There is no evidence that Cooley was sexually exploited by her owner or his friends and relatives, but it is hardly likely that this would have been documented unlike the infamous slaveholder of the Jamaican plantation Egypt. In 1989 African Jamaican history professor Douglas Gordon Hall published the diary of British slaveholder Thomas Thistlewood where Thistlewood documented his rape of enslaved African women on his plantation. Thistlewood had the time to document those rapes because he did no work since he was the owner of a plantation and had enslaved Africans who were forced to do the work. In his 2007 published book “The Trader, The Owner, The Slave: Parallel Lives in the Age of Slavery” White British historian James Walvin comments on the diary of Thistlewood: “Thomas Thistlewood left a 14,000 page diary. He details the daily life of a slave owner and the quite extraordinary levels of brutality he meters out to his slaves; the sexual brutality to the women, and the physical brutality to all of them.” Walvin also muses on the reasons given for the continued enslavement of Africans and the hypocritical reality: "One of the justifications for slavery put forward by the planters was that you could treat slaves like this because they were not like us: they were sub-human. But against that of course was the fact that all the planters had sex with their slaves, so if they're sub-human what were they doing have sex with them, and having children with them?” Enslaved African women in the Caribbean, Central, North or South America and Europe, suffered the same fate. 



 


Cooley’s documented struggle in Ontario, Canada also helps to explode the myth that there was no slavery in Canada. The popular stories of enslaved Africans fleeing slavery in the USA to find freedom in Canada continue into the 21st century. Documentation of slavery in Canada is not popular and the few books that have been published are not particularly popular even during February, African History Month. When Toronto celebrated 180 years since it was incorporated as the capital of Ontario on March 6, 1834, there was no mention of slavery. Yet the enslavement of Africans in this city and throughout this country ended on August 1, 1834. Coincidentally the same year (1793) that Cooley made a valiant effort to resist being sold is the same year Toronto (the home of the Mississaugas of the New Credit First Nation) was occupied by the British. In an article published on March 6, 2014 commemorating Toronto’s 180th birthday this information was provided: “The British settlement formally began with John Simcoe, who renamed Toronto in 1793, proclaiming the town of York and centring around Fort York, which was located in the area around the present-day St.
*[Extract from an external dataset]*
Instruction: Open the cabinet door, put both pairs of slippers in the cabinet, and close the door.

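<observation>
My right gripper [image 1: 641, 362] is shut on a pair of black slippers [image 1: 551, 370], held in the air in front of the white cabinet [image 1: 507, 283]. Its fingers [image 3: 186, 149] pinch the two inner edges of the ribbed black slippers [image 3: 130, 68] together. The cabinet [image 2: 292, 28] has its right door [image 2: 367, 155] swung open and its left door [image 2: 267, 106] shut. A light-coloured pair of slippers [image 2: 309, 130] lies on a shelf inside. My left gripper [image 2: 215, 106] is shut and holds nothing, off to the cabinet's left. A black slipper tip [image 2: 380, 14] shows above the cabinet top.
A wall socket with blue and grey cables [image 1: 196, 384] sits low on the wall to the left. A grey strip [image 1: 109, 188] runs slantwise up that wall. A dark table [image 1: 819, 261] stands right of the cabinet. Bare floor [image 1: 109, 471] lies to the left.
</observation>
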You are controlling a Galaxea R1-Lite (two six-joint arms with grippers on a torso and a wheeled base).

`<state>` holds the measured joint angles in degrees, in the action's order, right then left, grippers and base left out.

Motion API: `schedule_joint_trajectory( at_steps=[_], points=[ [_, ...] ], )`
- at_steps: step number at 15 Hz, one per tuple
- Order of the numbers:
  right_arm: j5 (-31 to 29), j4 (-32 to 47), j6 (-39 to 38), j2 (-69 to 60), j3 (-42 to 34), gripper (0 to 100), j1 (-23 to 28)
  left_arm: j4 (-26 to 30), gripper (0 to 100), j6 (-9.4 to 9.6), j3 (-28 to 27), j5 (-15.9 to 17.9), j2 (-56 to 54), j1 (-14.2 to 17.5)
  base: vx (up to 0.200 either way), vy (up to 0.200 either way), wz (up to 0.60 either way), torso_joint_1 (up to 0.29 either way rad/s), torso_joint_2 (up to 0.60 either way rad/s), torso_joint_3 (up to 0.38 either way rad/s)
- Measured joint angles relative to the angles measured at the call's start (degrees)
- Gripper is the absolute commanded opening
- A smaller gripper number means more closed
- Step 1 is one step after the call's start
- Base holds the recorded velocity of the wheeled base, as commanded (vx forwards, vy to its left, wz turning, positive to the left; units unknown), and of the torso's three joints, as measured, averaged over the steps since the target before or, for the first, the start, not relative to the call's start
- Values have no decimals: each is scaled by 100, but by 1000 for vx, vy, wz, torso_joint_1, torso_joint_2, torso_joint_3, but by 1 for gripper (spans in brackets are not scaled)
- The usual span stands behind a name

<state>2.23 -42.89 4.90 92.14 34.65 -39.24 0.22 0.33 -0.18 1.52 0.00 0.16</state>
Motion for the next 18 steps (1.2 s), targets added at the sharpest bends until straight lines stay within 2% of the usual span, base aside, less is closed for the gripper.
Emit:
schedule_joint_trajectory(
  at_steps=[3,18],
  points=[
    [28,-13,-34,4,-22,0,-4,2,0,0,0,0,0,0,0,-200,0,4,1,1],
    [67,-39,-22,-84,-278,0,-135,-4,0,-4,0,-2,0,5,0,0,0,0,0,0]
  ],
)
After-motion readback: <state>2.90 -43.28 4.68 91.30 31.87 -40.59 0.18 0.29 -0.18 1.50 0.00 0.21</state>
Lawrence Market. It would be 41 years and one five-day American invasion later that York would revert to its native name, Toronto, on March 6, 1834.” 

 

There was no mention of Chloe Cooley even though her struggle happened in 1793 and led to Simcoe passing the first legislation in the British colonies to restrict the slave trade and slavery ended in 1834. Apparently, Chloe Cooley’s Black life did not matter in 1793 nor did it matter during the celebration of Toronto’s history.